Appellant filed a motion to suppress all physical evidence obtained as a result of an illegal search of his person. Evidence was developed at a hearing on the motion, and the trial court overruled the motion. At a subsequent trial before the court the parties stipulated that the testimony heard at the motion to suppress would be admitted as the evidence for the trial. Appellant was found guilty and sentenced to two (2) years’ confinement in the Texas Department of Corrections, probated.
Appellant’s sole ground of error complains that the trial court erroneously denied his motion to suppress evidence. Appellant contends the warrantless search of his person was without probable cause and is therefore unlawful.
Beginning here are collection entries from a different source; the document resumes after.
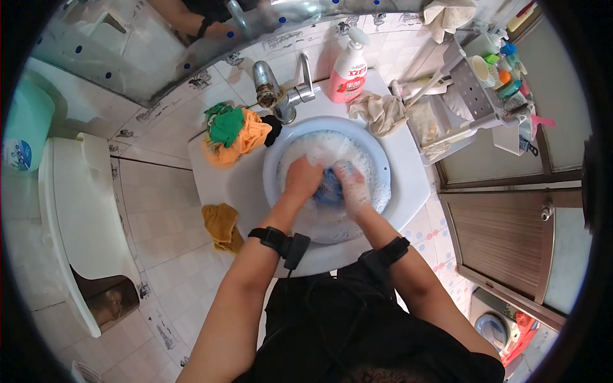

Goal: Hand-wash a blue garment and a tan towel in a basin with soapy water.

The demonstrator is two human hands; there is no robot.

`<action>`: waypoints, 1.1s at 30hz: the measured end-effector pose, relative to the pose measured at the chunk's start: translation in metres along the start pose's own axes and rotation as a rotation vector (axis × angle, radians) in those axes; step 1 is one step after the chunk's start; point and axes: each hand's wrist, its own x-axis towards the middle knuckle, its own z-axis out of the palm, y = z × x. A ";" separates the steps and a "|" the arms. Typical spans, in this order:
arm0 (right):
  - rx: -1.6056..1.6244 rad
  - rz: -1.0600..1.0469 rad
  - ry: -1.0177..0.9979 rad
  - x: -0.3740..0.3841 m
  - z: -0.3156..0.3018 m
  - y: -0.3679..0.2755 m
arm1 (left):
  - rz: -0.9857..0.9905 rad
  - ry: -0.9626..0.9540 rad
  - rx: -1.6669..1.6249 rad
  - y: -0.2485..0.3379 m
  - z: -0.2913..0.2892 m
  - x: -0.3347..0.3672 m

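A light blue basin (271, 167) full of white suds (325, 145) sits in the white washbasin. Bunched between my hands, partly under the foam, is a wet blue cloth (329, 189). My left hand (304, 178) is closed on its left side, with the fingertips hidden in suds. On the other side my right hand (352, 187), coated in foam, grips the cloth, its fingers partly covered. Both wrists carry black straps with small dark devices.
Behind the basin stand a chrome faucet (297, 96) and a white-and-red pump bottle (348, 69). Green and orange cloths (237, 133) lie at the left, a beige cloth (379, 113) at the right. A brown cloth (221, 226) hangs at the left edge. A grey rack (469, 96) holds toiletries.
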 end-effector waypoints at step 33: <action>0.296 0.147 -0.435 0.011 -0.004 -0.033 | 0.046 -0.008 0.288 -0.006 -0.040 -0.007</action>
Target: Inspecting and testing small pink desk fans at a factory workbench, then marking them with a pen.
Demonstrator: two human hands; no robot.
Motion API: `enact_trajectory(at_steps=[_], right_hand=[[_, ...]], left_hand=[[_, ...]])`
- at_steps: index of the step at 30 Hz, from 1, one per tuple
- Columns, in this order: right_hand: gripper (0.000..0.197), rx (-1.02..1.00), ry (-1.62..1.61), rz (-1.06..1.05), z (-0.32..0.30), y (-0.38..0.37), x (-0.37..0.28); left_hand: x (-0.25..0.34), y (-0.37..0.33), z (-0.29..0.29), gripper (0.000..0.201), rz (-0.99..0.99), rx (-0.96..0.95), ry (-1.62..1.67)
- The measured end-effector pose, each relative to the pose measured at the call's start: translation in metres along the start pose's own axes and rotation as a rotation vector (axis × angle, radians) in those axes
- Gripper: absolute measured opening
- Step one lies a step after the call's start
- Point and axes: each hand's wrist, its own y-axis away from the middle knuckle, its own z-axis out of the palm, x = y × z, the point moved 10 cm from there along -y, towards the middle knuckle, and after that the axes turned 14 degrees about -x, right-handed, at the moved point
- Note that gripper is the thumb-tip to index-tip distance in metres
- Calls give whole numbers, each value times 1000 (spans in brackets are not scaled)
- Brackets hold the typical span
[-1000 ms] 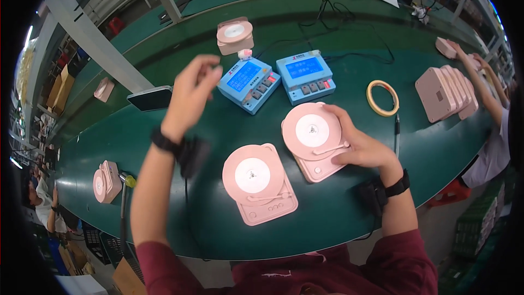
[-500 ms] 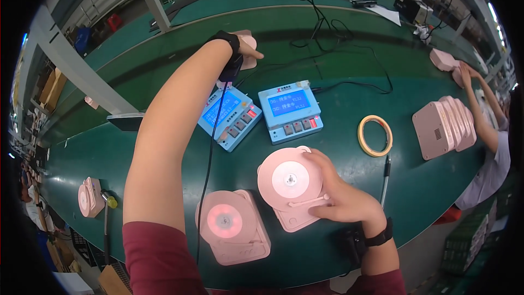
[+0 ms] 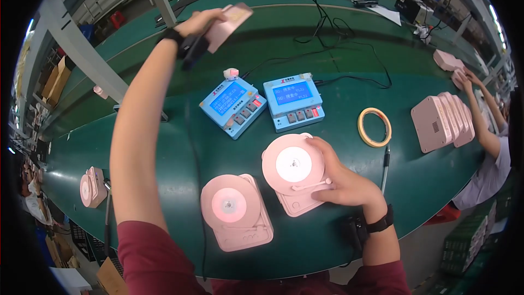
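Both hands are occupied. By the left hand (image 3: pixel 201 21), stretched toward the far side of the desk (image 3: pixel 322 248), a blurred pink device (image 3: pixel 231 26) is held up with the fingers closed at its edge. By the right hand (image 3: pixel 344 183), with thumb and fingers partly spread, a pink turntable (image 3: pixel 284 179) is clasped along its right side, nearer the desk's near edge.

The green desk is bowed by the lens along that near edge. Toward its right end, a row of pink casings (image 3: pixel 431 123) is stood on edge, well apart from the right hand; beyond it, a co-worker's hands (image 3: pixel 468 81) are seen at more pink parts. Just left of the clasped turntable, a second turntable (image 3: pixel 234 216) is laid closer to the near edge, touched by neither hand. Farther back, a left tester (image 3: pixel 232 106) and a right tester (image 3: pixel 293 104), both blue, are set side by side with screens lit. Right of the right hand, a tan tape roll (image 3: pixel 361 127) and a pen (image 3: pixel 386 166) are laid. By the left tester's far corner, a small figure (image 3: pixel 231 74) is placed.
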Motion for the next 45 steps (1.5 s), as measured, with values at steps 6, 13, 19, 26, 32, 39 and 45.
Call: enact_trajectory(at_steps=[6, 13, 19, 26, 32, 39, 45], right_hand=[[101, 8, 36, -22, 0, 1, 3], [102, 20, -36, 21, -4, 1, 5], [103, 68, -106, 48, -2, -1, 3], [103, 109, -116, -5, 0, 0, -4], [102, 108, -185, -45, -2, 3, 3], [101, 99, -212, 25, 2, 2, 0], [99, 113, -421, -27, -4, 2, 18]], left_hand=[[12, 185, 10, 67, 392, 136, -337], [-19, 333, 90, 84, 251, 128, -777], [-69, 358, 124, 83, 193, -70, -894], [-95, 349, 98, 64, 241, 176, -862], [-160, 319, 77, 47, 233, 401, -111], [-174, 280, 85, 42, 319, 391, 372], [-157, 272, 114, 60, 428, 261, 271]])
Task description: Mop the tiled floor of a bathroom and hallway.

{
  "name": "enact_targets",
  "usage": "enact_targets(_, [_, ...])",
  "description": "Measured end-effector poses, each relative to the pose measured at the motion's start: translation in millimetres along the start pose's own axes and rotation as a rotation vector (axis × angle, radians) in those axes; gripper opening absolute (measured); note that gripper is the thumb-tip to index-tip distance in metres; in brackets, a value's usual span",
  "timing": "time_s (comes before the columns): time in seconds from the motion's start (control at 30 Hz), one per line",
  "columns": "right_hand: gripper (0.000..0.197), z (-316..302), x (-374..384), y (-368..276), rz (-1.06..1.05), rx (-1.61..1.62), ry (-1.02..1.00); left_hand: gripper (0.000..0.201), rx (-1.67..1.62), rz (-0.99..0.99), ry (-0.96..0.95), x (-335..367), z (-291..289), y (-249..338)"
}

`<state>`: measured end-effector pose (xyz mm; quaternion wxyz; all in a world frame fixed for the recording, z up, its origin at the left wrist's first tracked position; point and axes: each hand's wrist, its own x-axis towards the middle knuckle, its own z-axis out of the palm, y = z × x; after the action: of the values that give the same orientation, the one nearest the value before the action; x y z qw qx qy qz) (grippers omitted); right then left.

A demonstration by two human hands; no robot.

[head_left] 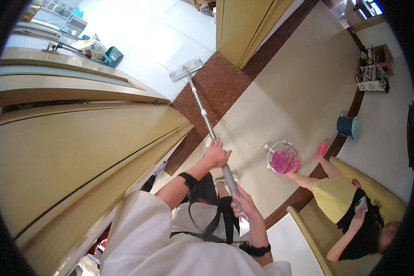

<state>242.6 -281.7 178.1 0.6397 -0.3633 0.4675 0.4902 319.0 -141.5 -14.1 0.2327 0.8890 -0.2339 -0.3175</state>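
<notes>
My left hand (pixel 217 154) is wrapped round the grey pole of a flat mop (pixel 202 108), about midway along. Lower down, my right hand (pixel 244 201) grips the thick grey end of the same handle. The pole slants up and away from me to a pale rectangular mop head (pixel 186 70). That head lies flat on the white tiles where they meet a brown stone threshold (pixel 211 87) in the doorway. The underside of the mop head is hidden.
Wooden door panels (pixel 87 133) flank the doorway on the left and another door (pixel 244 27) stands beyond. At right, a person in yellow shorts (pixel 333 198) is near a round pink shaggy thing (pixel 285 158) and a teal bucket-like container (pixel 347 126). A green bin (pixel 112 56) stands far left.
</notes>
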Motion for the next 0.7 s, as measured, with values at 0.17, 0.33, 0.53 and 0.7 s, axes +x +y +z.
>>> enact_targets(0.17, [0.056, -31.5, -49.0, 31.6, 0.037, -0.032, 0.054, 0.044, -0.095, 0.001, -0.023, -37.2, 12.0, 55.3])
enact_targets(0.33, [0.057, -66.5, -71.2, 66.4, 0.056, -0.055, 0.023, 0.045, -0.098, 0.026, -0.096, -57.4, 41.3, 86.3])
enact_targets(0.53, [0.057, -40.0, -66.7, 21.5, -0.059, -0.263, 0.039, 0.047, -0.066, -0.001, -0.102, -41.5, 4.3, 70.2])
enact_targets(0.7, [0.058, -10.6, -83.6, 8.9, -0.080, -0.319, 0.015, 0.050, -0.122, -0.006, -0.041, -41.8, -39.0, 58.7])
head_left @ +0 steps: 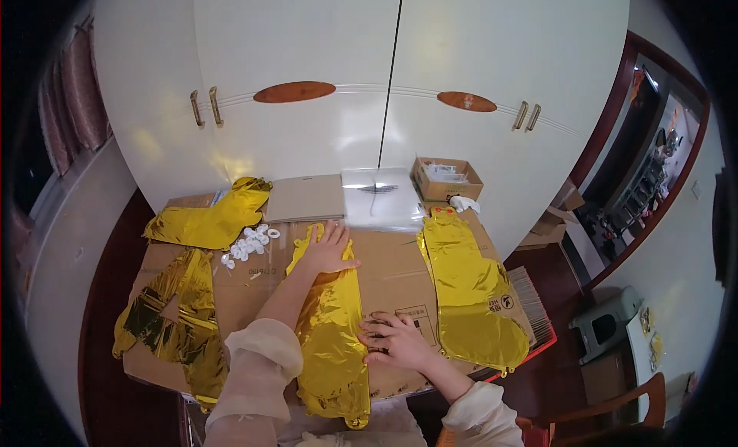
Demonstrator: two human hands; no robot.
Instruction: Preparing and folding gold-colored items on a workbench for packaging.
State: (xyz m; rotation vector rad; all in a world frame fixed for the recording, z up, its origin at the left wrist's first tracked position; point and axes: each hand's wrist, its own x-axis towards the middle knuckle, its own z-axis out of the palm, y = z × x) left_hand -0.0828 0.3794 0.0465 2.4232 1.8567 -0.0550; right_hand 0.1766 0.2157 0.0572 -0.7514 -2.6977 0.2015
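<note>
A flat, uninflated gold foil balloon (332,347) lies lengthwise in front of me on the cardboard-covered table (396,274). Near its far end, my left hand (329,251) rests flat with the fingers spread. My right hand (396,341) is palm down at the balloon's right edge, fingers apart and slightly bent, the tips touching the foil's border. Both hands appear to hold nothing. To the right lies another set of flat gold foil balloons (473,293). On the left are a crumpled gold foil balloon (211,216) and one with a triangular hole (192,332).
Small white rings (247,243) are heaped left of centre. Along the back are cardboard sheets (306,199), clear plastic bags (380,201) and a small box (447,178) of packets. White cabinet doors (307,39) stand behind. A wooden chair (615,408) is at lower right.
</note>
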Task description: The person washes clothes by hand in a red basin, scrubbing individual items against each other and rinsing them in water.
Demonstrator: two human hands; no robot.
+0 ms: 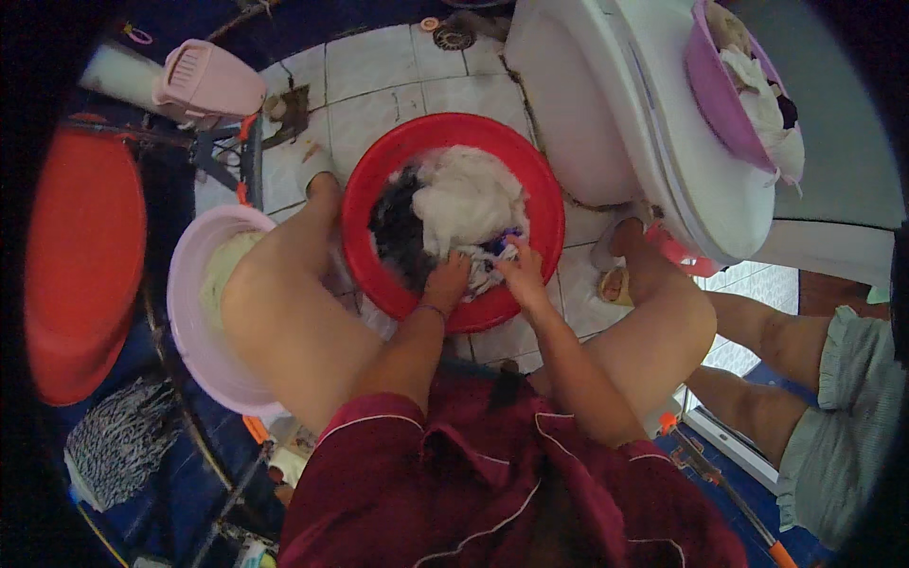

We disagree.
On June 19, 1982, appellant was attending a dance at the K.C. Hall in Premont, [698]*698Texas. The K.C. Hall is licensed to sell alcoholic beverages. City police officer Maldonado was on routine patrol to make a check of the dancehall. He was approached by a person that he did not know who told him that he had seen somebody carrying a pistol inside the dancehall. He gave the name of the appellant. “There was about two or three other persons that didn’t identify him by name. They just said that they had seen somebody inside the dancehall with a gun.” The officer asked the appellant to step outside “since they reported that he was carrying a weapon, and there was a pretty good-sized crowd, I felt it would be safer, you know, for anybody close-by.” The officer explained the accusation to the appellant and “asked him if he’d be willing to let us check, you know, his boot where that person told us he was carrying a weapon,” and the appellant refused. At this time Premont Chief of Police Gary Harmon arrived, having been informed by a dispatch on the air that there was a suspect in the K.C. Hall carrying a pistol. Officer Maldonado explained to Chief Harmon the information they had received and pointed out to him “there was a visible bulge, you could see a bulge in the boot, and his pants were draped over it.” Chief Harmon searched the appellant’s right boot. “I saw a slight bulge there that more or less insinuated that he had a (pistol) there.” The officer removed a .38 Colt pistol from his right boot. Appellant properly objected to the introduction of the fruits of the search, and preserved his objection for review on appeal.
The issue in this case is not the existence of probable cause but rather the reasonableness of the search and seizure, Terry v. Ohio, 392 U.S. 1, 88 S.Ct. 1868, 20 L.Ed.2d 889 (1968); Keah v. State, 508 S.W.2d 836 (Tex.Cr.App.1974). Though the Supreme Court in Terry advised that each case of this sort would have to be decided on its own facts, the holding in that case gives a usable standard here. Where a police officer observes conduct which leads him to reasonably conclude in the light of his experience that a crime may be taking place and that the person with whom he is dealing may be armed and presently dangerous, and the officer identifies himself as a policeman and makes reasonable inquiries that do not dispel his fear for safety, he is entitled for his and others’ protection to conduct a carefully limited search of the suspect to discover weapons. Terry v. Ohio, supra, 392 U.S. at 30, 88 S.Ct. at 1884. The officer must be able to point to particular facts from which he reasonably inferred that the individual was armed and dangerous. Sibron v. New York, 392 U.S. 40, 64, 88 S.Ct. 1889, 1903, 20 L.Ed.2d 917, 935 (1968). In our present case an officer with over twenty (20) years’ experience had information that three or four persons had seen a suspect with a pistol in his boot, one of them naming the appellant, and he had the man he knew by that name before him at that moment with a bulge in his boot. The officer had reasonable grounds to believe the appellant was armed and dangerous and it was necessary for the protection of himself and others to take swift means to discover the true facts and neutralize the threat of harm.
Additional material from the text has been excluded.